“I remember the last time I was in the studio, upstairs in the Rue Victor Masse, he (Degas) showed me a little statuette of a dancer he had on the stocks, and – it was night – he held a candle up and turned the statuette to show me the succession of shadows cast by it’s silhouettes on a white sheet.” Walter Sickert, Burlington Magazine, 1917
There are a lot of Edgar Degas (1834-1917) exhibitions around at the moment. As well as large exhibitions at The Fitzwilliam Museum and the National Gallery, I chanced upon a wonderful little exhibition of sculpture and works on paper by Degas and Auguste Rodin (1840-1917) at Browse and Derby. Some of the works are for sale and if you have £100,000 or so looking for a home there would be few more rewarding ways of spending it.

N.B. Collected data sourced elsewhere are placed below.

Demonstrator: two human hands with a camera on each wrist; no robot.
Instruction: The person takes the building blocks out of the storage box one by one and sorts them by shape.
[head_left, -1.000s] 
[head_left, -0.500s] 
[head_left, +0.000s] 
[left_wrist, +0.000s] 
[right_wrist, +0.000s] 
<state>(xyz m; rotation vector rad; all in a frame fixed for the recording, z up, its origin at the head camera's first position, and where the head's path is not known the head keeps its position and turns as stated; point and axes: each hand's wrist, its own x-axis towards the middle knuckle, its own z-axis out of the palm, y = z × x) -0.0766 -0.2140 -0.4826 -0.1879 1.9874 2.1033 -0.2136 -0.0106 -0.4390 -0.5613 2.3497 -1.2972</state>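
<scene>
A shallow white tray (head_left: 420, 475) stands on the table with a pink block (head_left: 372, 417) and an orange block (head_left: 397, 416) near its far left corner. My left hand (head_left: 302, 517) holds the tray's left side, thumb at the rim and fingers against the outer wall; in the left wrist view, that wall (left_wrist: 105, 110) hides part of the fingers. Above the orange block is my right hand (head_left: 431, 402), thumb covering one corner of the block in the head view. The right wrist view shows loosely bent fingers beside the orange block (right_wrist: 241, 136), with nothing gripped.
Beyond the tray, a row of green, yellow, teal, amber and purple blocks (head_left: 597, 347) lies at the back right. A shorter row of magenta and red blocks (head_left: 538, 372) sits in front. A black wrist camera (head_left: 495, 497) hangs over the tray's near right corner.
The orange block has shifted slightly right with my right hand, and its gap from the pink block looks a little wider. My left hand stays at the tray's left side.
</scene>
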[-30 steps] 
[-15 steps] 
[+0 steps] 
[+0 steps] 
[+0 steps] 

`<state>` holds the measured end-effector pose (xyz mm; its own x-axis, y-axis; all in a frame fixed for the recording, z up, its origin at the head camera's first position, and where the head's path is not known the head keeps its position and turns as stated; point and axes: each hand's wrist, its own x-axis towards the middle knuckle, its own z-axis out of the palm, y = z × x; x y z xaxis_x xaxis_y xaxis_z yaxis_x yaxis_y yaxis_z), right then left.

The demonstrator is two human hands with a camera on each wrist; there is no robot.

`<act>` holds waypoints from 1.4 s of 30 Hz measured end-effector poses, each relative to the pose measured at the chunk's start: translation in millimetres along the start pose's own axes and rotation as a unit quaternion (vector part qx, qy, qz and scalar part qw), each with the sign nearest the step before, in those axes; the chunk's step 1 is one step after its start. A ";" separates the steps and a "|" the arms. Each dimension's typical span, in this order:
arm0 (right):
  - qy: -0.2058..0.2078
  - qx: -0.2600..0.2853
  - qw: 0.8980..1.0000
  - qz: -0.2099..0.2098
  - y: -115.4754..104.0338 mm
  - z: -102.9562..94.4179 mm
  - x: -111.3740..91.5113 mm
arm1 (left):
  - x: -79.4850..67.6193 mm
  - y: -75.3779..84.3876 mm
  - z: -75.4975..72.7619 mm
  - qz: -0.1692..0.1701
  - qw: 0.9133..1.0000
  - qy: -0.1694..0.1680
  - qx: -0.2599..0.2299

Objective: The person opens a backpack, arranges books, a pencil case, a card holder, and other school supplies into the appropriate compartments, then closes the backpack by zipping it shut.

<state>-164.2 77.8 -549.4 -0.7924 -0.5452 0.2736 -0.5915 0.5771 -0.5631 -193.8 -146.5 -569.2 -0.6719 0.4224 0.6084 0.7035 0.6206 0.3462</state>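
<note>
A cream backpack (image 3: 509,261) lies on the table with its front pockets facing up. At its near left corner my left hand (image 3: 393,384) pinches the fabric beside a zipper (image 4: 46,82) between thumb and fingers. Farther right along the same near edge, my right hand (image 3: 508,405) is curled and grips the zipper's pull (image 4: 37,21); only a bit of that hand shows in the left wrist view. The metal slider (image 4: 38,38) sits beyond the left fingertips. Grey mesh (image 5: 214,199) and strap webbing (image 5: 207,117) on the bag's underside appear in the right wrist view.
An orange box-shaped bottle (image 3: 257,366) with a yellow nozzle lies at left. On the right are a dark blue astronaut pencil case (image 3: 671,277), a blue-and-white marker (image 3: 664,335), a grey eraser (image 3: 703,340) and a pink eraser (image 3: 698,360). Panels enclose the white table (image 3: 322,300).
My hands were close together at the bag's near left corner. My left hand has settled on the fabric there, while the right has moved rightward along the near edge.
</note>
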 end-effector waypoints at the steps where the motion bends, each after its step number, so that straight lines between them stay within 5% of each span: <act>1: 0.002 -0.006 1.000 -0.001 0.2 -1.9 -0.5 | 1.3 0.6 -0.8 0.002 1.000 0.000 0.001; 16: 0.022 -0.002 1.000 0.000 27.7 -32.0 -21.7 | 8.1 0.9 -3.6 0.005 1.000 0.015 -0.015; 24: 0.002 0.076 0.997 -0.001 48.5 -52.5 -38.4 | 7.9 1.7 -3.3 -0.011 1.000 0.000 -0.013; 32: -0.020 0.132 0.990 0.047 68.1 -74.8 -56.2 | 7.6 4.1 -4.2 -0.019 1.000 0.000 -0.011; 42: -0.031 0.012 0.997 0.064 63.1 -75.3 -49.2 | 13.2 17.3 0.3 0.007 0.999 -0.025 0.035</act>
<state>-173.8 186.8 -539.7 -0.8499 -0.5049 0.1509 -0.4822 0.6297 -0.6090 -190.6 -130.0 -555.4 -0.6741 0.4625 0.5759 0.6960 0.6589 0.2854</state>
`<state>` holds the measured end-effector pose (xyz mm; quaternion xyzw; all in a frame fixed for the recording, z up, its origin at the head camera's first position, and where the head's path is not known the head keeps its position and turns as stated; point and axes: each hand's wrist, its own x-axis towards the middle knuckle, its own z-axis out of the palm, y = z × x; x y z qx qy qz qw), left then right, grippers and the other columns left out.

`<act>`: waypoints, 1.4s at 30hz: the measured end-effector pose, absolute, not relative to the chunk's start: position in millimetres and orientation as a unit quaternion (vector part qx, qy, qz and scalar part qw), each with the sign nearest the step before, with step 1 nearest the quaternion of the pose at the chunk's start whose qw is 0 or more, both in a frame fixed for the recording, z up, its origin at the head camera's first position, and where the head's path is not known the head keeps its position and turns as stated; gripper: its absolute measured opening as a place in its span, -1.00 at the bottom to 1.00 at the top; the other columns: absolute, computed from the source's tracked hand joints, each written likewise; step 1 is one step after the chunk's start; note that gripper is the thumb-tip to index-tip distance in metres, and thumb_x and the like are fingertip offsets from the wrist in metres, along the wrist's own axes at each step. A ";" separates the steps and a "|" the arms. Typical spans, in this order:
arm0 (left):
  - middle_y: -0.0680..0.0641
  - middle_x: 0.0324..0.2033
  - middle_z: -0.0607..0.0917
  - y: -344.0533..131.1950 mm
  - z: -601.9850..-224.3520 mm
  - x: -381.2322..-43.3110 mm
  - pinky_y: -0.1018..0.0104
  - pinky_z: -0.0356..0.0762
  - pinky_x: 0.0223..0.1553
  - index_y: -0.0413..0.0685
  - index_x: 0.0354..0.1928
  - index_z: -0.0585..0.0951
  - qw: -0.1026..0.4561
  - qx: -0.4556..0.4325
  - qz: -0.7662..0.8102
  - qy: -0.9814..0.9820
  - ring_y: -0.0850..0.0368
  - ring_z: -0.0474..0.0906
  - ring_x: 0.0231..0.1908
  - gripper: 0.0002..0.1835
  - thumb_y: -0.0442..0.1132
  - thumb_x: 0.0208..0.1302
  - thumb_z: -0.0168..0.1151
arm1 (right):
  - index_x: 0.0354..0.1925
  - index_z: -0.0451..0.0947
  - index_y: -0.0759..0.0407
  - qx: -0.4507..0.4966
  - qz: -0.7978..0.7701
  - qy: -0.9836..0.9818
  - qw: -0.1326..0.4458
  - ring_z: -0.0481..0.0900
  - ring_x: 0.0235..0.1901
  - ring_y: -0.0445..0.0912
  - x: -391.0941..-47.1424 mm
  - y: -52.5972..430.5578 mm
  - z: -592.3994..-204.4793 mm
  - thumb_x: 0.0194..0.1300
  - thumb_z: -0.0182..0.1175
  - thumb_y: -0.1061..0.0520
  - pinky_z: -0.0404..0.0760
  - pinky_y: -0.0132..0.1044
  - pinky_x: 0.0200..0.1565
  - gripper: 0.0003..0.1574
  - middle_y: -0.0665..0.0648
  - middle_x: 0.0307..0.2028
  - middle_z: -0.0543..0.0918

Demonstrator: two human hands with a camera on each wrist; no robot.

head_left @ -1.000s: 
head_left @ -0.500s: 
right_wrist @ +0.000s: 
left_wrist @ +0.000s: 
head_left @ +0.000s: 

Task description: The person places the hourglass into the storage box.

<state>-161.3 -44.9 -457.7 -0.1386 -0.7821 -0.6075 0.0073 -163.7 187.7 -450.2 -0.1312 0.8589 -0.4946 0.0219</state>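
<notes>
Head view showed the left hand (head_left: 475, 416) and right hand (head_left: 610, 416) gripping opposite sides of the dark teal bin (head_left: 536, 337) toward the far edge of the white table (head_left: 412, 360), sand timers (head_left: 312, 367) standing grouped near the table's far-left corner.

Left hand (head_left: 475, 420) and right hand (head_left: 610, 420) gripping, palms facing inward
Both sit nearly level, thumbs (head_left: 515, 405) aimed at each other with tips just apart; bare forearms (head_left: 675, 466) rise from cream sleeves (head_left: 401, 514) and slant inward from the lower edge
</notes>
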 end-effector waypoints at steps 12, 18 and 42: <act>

Works by Degas dominate the show and reinforce his focus on the female form, particularly dancers. The majority of these works are small sculptures in bronze. Degas is thought of primarily as a painter but he produced models and statuettes in plaster throughout his life. With one exception they were never exhibited nor ever cast in bronze until many years after his death. These bronzes typically date from the mid-C20, some 40-50 years after his death. To my mind they are charming, working models, developed by Degas as objects attractive in their own tight but probably primarily to help him understand the female form by creating it in three dimensions. They have a sense of working studies rather than highly finished pieces. The piece which Browse and Derby have used to create a charming installation about his use of light, shown above, is typical of these pieces.
In later life, Degas developed a particular focus on intimate images of women washing and drying. These works were controversial at the time for their portrayal of seemingly private moments, and remain controversial now because they they reinforce a sense that Degas was both voyeuristic and misogynist, as well as becoming increasingly anti-Semitic in the aftermath of the Dreyfus affair. Given his enduring popularity as an artist, he is an interesting case study in the currently active debate about the extent to which you can separate the art from the artist; only with the passage of time it would seem. Anyway, his focus on ‘la toilette’ is also reflected in this exhibition with one of the largest sculptures on show, The Tub.
The highlight of the works by Rodin in the exhibition is Eve on the Rocks, pictured below. It is a much more highly finished work than the pieces by Degas, perhaps not surprising as Rodin was overwhelmingly a sculptor.
Many congratulations to Browse and Derby for putting this show together. It complements the exhibition at the National Gallery very nicely and adds another dimension to the focus on pastels in that exhibition.